The New Moon boasts three writers—Oscar Hammerstein II, Frank Mandel and Laurence Schwab—and will offer a peek at early Broadway musical fare, when operetta reigned. The show, about a young man hiding from French authorities in 1790s New Orleans, played 500 performances in 1928, making it a huge hit for the time. It was also one of the last operettas to succeed on Broadway and one of the final triumphs of Romberg, who also wrote Blossom Time and The Desert Song. Gary Griffin, the hot-shot Chicago director of musicals, will make his Encores! debut with this work.

Chenoweth is due back on Broadway this far in Stephen Schwartz's Wicked.
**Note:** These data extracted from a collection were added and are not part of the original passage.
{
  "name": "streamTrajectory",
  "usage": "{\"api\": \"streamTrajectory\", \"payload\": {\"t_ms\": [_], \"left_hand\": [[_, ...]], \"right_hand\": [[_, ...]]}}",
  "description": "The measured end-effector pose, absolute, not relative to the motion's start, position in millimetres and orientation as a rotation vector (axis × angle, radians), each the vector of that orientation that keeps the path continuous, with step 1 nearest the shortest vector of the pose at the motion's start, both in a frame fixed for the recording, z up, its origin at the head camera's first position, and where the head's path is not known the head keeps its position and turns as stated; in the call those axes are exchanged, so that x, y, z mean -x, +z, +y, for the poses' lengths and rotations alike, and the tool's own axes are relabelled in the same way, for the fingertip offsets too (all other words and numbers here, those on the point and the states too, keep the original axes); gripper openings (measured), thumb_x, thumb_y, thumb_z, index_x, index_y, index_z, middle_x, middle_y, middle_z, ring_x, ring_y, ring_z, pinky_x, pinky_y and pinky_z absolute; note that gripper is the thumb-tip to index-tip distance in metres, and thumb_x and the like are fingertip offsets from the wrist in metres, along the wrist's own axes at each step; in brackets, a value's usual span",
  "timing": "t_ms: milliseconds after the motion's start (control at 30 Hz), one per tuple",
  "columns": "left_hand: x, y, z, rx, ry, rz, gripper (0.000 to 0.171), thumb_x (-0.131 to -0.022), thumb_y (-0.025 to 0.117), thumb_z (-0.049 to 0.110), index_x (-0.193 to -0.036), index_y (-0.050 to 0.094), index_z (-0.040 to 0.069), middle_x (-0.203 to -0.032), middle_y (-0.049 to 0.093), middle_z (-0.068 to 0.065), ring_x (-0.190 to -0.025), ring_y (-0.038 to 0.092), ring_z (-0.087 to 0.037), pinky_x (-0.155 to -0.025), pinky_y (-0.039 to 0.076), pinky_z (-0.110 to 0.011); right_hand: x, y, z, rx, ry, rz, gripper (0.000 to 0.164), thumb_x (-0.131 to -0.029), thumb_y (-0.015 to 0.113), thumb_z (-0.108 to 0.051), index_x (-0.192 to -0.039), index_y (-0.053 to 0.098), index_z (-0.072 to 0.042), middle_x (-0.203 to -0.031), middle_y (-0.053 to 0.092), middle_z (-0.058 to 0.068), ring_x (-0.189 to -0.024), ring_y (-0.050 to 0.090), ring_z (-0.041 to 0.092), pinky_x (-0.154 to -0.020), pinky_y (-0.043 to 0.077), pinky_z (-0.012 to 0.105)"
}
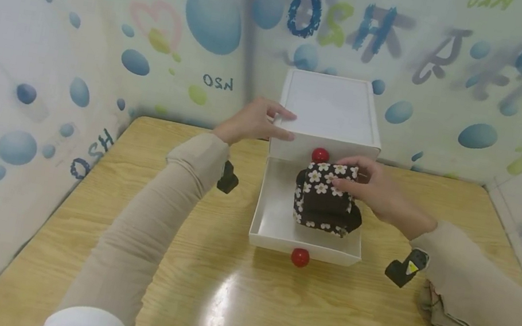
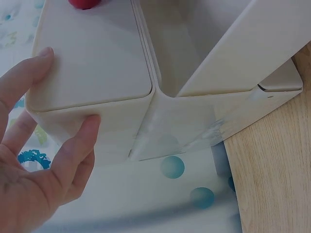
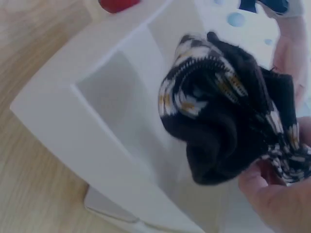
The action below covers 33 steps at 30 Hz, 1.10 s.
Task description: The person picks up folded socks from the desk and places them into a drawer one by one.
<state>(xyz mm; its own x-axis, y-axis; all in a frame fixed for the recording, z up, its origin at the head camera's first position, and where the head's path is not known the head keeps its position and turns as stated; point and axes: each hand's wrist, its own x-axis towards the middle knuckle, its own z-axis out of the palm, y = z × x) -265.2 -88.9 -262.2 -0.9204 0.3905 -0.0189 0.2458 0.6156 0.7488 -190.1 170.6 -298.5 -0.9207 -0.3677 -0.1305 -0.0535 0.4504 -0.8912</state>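
A small white drawer box [image 1: 331, 105] stands at the back of the table, its lower drawer [image 1: 275, 200] pulled out. My left hand [image 1: 255, 121] grips the box's upper left corner; in the left wrist view, one fingertip rests on the upper drawer's front [image 2: 92, 58] and another on the side. Over the open drawer, my right hand [image 1: 377, 189] holds a folded black cloth with white daisies [image 1: 325, 198], thumb on the near side and fingers beyond. The right wrist view shows the bundle's dark folds [image 3: 218, 116] above the drawer's interior [image 3: 131, 107].
Red round knobs sit on the upper drawer [image 1: 320, 155] and the lower drawer [image 1: 299, 258]. A folded greyish-beige cloth [image 1: 446, 315] lies on the wooden table [image 1: 196, 291] beside my right forearm. A patterned wall covering [image 1: 192, 75] rises behind the box.
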Motion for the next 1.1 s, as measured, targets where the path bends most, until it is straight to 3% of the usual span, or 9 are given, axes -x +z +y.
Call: {"api": "streamTrajectory", "payload": {"t_ms": [233, 533, 733, 1100], "left_hand": [[264.6, -261.5, -89.0, -0.549, 1.205, 2.652, 0.047, -0.073, 0.073, 0.027, -0.115, 0.059, 0.014, -0.122, 0.050, 0.000, -0.109, 0.041, -0.020, -0.088, 0.040, -0.033], [263.9, -260.4, -88.8, -0.545, 1.203, 2.661, 0.047, -0.072, 0.073, 0.027, -0.115, 0.059, 0.014, -0.122, 0.050, -0.001, -0.108, 0.042, -0.020, -0.088, 0.039, -0.033], [264.9, -261.1, -89.4, -0.550, 1.188, 2.668, 0.047, -0.072, 0.073, 0.027, -0.115, 0.059, 0.014, -0.123, 0.050, -0.001, -0.109, 0.041, -0.019, -0.087, 0.041, -0.031], [264.9, -261.7, -89.4, -0.554, 1.203, 2.663, 0.046, -0.073, 0.073, 0.026, -0.114, 0.060, 0.014, -0.123, 0.050, -0.001, -0.110, 0.041, -0.020, -0.089, 0.039, -0.033]], "right_hand": [[198.7, -309.4, 148.7, 0.263, -1.494, 2.322, 0.044, -0.083, 0.063, -0.017, -0.119, 0.044, -0.002, -0.117, 0.045, 0.019, -0.103, 0.049, 0.031, -0.079, 0.048, 0.036], [202.5, -321.6, 137.1, 0.078, -1.624, 2.132, 0.046, -0.081, 0.059, -0.003, -0.123, 0.041, 0.002, -0.120, 0.040, 0.020, -0.100, 0.051, 0.030, -0.077, 0.049, 0.033], [206.3, -327.4, 131.8, 0.039, -1.635, 2.035, 0.049, -0.082, 0.058, -0.001, -0.127, 0.039, 0.001, -0.127, 0.035, 0.021, -0.109, 0.046, 0.035, -0.077, 0.049, 0.033], [214.4, -327.4, 125.4, 0.010, -1.553, 1.985, 0.050, -0.086, 0.050, 0.001, -0.131, 0.032, 0.002, -0.132, 0.033, 0.022, -0.118, 0.038, 0.035, -0.091, 0.040, 0.040]]}}
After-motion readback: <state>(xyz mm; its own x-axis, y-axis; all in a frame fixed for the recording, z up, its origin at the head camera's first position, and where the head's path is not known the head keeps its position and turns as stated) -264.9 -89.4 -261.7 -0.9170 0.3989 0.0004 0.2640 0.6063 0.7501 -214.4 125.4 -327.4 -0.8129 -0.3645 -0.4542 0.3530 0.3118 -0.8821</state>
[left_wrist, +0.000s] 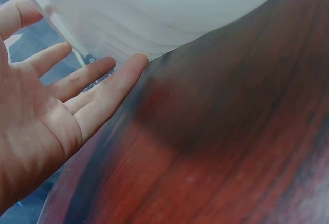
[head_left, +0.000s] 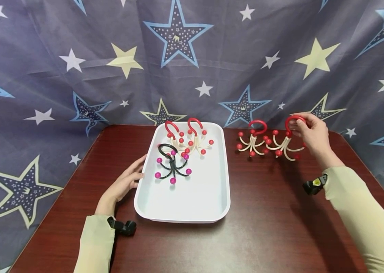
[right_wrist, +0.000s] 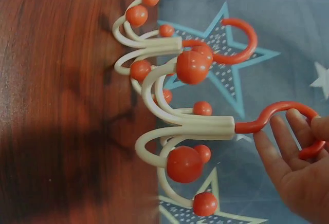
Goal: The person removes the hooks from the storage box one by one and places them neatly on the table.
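Note:
My right hand (head_left: 314, 138) grips the red hook of a cream multi-arm hanger (right_wrist: 208, 126) with red ball tips, at the table's right side. In the right wrist view thumb and fingers lie around the curve of its hook. Close beside it stands a second red-and-cream hanger (head_left: 252, 143). My left hand (head_left: 124, 184) is at the left wall of a white tray (head_left: 192, 201), fingers extended against its outside in the left wrist view (left_wrist: 92, 85). Inside the tray are a black hanger (head_left: 172, 163) with magenta balls and two red-hooked cream hangers (head_left: 196, 141) behind it.
A dark reddish wooden table (head_left: 263, 227) bears everything. Right behind its far edge hangs a grey-blue cloth (head_left: 212, 49) printed with stars. Black wrist cameras are strapped over both pale sleeves (head_left: 359, 201).

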Motion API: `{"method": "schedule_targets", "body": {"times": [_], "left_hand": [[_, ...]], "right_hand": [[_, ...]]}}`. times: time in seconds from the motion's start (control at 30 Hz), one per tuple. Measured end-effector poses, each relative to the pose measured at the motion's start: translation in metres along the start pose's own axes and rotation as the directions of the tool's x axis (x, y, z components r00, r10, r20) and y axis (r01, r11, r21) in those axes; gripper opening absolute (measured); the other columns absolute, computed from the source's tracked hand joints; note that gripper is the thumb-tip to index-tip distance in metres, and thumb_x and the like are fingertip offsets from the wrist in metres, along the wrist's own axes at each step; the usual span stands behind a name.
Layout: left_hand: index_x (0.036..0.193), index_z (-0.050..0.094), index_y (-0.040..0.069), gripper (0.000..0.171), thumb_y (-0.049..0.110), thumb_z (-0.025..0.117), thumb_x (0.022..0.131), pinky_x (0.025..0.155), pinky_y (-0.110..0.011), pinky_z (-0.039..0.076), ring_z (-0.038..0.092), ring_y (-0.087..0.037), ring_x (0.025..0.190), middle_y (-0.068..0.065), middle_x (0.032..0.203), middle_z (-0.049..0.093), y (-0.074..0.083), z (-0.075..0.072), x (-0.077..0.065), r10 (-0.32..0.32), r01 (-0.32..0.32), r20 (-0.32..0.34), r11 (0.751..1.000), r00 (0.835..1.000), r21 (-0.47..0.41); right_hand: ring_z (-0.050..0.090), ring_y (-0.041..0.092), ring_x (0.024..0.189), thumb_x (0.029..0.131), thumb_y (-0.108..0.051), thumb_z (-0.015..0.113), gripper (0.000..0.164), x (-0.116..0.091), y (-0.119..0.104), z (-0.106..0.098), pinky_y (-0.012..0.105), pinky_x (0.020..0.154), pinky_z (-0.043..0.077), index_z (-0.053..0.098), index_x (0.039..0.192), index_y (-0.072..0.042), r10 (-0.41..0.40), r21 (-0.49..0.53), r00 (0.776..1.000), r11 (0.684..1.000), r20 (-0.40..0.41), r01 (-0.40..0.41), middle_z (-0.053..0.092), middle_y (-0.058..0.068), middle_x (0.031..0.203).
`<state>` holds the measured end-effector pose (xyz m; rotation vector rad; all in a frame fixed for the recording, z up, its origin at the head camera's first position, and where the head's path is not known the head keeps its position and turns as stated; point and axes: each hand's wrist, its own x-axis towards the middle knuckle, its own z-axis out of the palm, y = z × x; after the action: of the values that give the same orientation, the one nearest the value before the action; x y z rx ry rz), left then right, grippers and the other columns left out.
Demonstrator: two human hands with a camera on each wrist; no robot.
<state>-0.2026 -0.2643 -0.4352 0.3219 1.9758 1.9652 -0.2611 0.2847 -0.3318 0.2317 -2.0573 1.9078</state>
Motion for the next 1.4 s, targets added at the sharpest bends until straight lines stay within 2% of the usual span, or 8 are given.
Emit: {"method": "schedule_targets", "body": {"times": [0.13, 0.27, 0.5, 0.73, 1.0, 1.13, 1.3, 1.4], "left_hand": [[0.147, 0.015, 0.020, 0.064, 0.004, 0.041, 0.090, 0.075, -0.033, 0.051, 0.056, -0.010, 0.102, -0.020, 0.146, 0.022, 0.000, 0.000, 0.000, -0.001, 0.001, -0.003, 1.000, 1.000, 0.004], [0.147, 0.015, 0.020, 0.065, 0.004, 0.041, 0.090, 0.076, -0.033, 0.051, 0.056, -0.010, 0.103, -0.020, 0.146, 0.022, -0.001, 0.000, 0.001, -0.003, 0.003, 0.000, 1.000, 1.000, 0.006], [0.147, 0.015, 0.019, 0.065, 0.004, 0.042, 0.090, 0.077, -0.033, 0.051, 0.055, -0.011, 0.104, -0.020, 0.146, 0.022, 0.000, 0.000, -0.001, -0.002, 0.002, -0.001, 1.000, 1.000, 0.011], [0.147, 0.014, 0.019, 0.065, 0.005, 0.042, 0.090, 0.077, -0.033, 0.051, 0.055, -0.011, 0.105, -0.020, 0.147, 0.021, 0.000, -0.001, -0.002, -0.005, 0.005, 0.000, 1.000, 1.000, 0.005], [0.147, 0.015, 0.019, 0.066, 0.008, 0.045, 0.089, 0.077, -0.033, 0.051, 0.055, -0.015, 0.106, -0.019, 0.147, 0.022, 0.000, -0.001, -0.002, -0.009, 0.009, -0.007, 1.000, 1.000, 0.004], [0.147, 0.015, 0.019, 0.066, 0.008, 0.046, 0.089, 0.077, -0.033, 0.051, 0.055, -0.015, 0.106, -0.019, 0.147, 0.022, -0.001, -0.002, -0.002, -0.009, 0.009, -0.008, 1.000, 1.000, 0.002], [0.147, 0.015, 0.019, 0.065, 0.005, 0.043, 0.089, 0.077, -0.033, 0.051, 0.055, -0.015, 0.106, -0.020, 0.146, 0.022, 0.000, -0.001, -0.002, -0.008, 0.008, -0.007, 1.000, 1.000, -0.006], [0.147, 0.015, 0.018, 0.064, 0.002, 0.040, 0.090, 0.077, -0.033, 0.051, 0.056, -0.015, 0.105, -0.020, 0.146, 0.022, 0.004, 0.002, -0.003, -0.015, 0.015, -0.003, 1.000, 1.000, -0.013]], "right_hand": [[0.064, 0.000, 0.072, 0.092, -0.004, 0.046, 0.024, 0.006, 0.011, -0.001, 0.015, 0.062, 0.050, 0.054, 0.112, 0.007, 0.013, -0.070, 0.999, 0.997, -0.031, -0.015, 0.066, -0.011, 0.078], [0.063, -0.003, 0.072, 0.093, -0.007, 0.045, 0.021, 0.008, 0.020, -0.003, 0.014, 0.062, 0.050, 0.057, 0.111, -0.003, 0.032, -0.176, 0.998, 0.983, -0.062, -0.043, 0.064, -0.017, 0.078], [0.062, -0.004, 0.072, 0.093, -0.007, 0.047, 0.022, 0.010, 0.035, -0.005, 0.013, 0.062, 0.049, 0.058, 0.111, -0.002, 0.070, -0.134, 0.993, 0.987, -0.097, -0.083, 0.063, -0.017, 0.078], [0.060, -0.009, 0.073, 0.093, -0.008, 0.045, 0.032, 0.013, 0.043, -0.004, 0.012, 0.064, 0.049, 0.050, 0.118, 0.012, 0.059, -0.226, 0.992, 0.970, -0.112, -0.084, 0.060, -0.022, 0.078], [0.059, -0.008, 0.076, 0.093, -0.009, 0.048, 0.032, 0.010, 0.050, -0.004, 0.011, 0.068, 0.048, 0.053, 0.119, 0.008, 0.063, -0.254, 0.989, 0.963, -0.136, -0.096, 0.061, -0.016, 0.085], [0.057, -0.012, 0.073, 0.093, -0.013, 0.048, 0.031, 0.011, 0.052, -0.004, 0.008, 0.067, 0.047, 0.056, 0.118, 0.005, 0.048, -0.349, 0.987, 0.932, -0.152, -0.099, 0.059, -0.020, 0.083], [0.050, -0.014, 0.072, 0.093, -0.019, 0.049, 0.031, 0.012, 0.050, -0.005, 0.007, 0.066, 0.040, 0.059, 0.118, -0.003, 0.035, -0.494, 0.983, 0.861, -0.179, -0.121, 0.057, -0.021, 0.085], [0.047, -0.010, 0.078, 0.092, -0.021, 0.051, 0.032, 0.011, 0.045, -0.002, 0.008, 0.067, 0.036, 0.058, 0.120, -0.006, 0.038, -0.501, 0.976, 0.854, -0.213, -0.142, 0.058, -0.018, 0.093]]}}
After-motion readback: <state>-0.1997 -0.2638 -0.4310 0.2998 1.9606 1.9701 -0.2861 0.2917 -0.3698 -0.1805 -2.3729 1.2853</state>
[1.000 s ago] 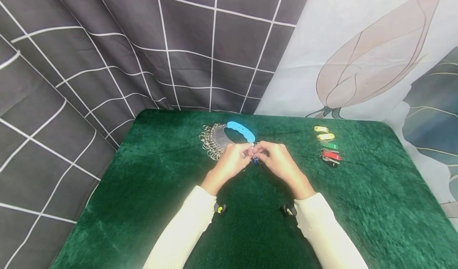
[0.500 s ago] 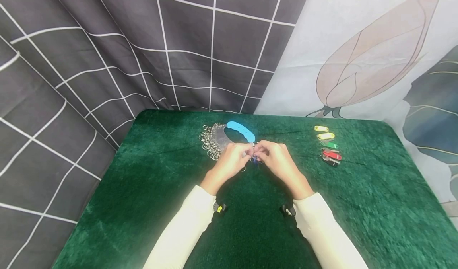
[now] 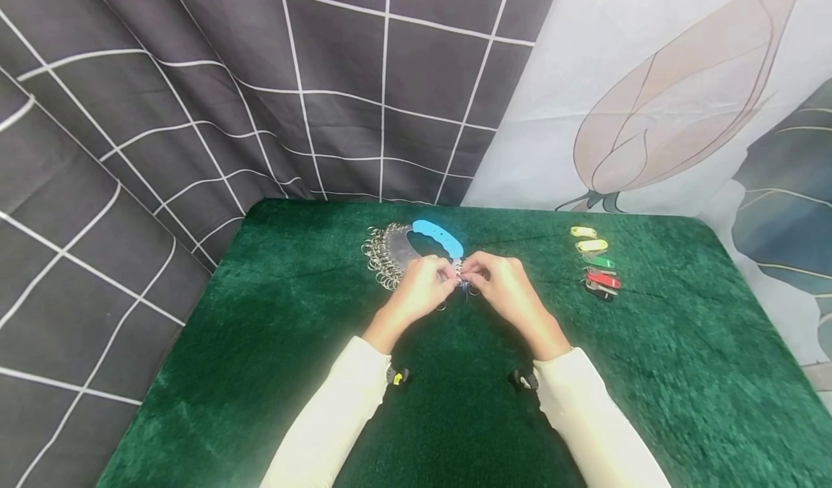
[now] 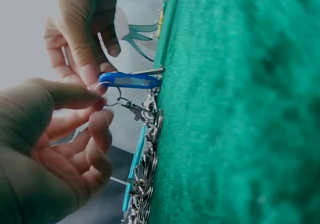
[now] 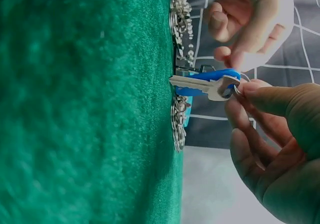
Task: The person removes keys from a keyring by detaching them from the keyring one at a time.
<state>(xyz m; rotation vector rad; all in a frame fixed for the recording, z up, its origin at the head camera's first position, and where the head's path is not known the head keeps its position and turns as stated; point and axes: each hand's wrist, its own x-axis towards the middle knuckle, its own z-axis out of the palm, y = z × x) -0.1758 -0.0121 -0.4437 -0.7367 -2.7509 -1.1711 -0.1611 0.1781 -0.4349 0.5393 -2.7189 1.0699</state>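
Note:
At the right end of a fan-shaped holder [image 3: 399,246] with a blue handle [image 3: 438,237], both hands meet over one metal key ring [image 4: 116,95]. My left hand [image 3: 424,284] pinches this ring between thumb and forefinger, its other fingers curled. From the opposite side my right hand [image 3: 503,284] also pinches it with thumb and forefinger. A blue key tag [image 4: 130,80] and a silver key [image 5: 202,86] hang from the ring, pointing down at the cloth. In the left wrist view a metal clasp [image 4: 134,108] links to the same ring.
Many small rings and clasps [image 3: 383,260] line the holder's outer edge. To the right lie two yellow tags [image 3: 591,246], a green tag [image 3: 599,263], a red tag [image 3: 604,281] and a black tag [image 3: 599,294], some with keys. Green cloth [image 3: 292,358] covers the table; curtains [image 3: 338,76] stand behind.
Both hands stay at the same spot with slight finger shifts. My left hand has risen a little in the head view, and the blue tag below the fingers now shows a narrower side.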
She previously appeared in On a Clear Day You Can See Forever for Encores!

House of Flowers by Harold Arlen, a musicalization of a Truman Capote short story, will lead off the season, running Feb. 13-16. Capote wrote the lyrics and the book, and the show ran six months during the 1954-55 season. Kathleen Marshall will direct and choreograph the West Indies story of two competing brothels and one woman who leaves a life of prostitution for a different social trap as wife and in-law.

The Richard Rodgers centennial may have ended with the close of 2002, but isn't stopping City Center Encores! from staging Rodgers and Samuel Taylor's No Strings. The musical had been rumored for the 2001 Encores! season but was canceled when Vanessa Williams, the expected star, bowed out to do Into the Woods. About an interracial love affair between a white novelist and a black model, the show originally starred Richard Kiley and Diahann Carroll in 1963. Ann Reinking will direct and choreograph the new staging.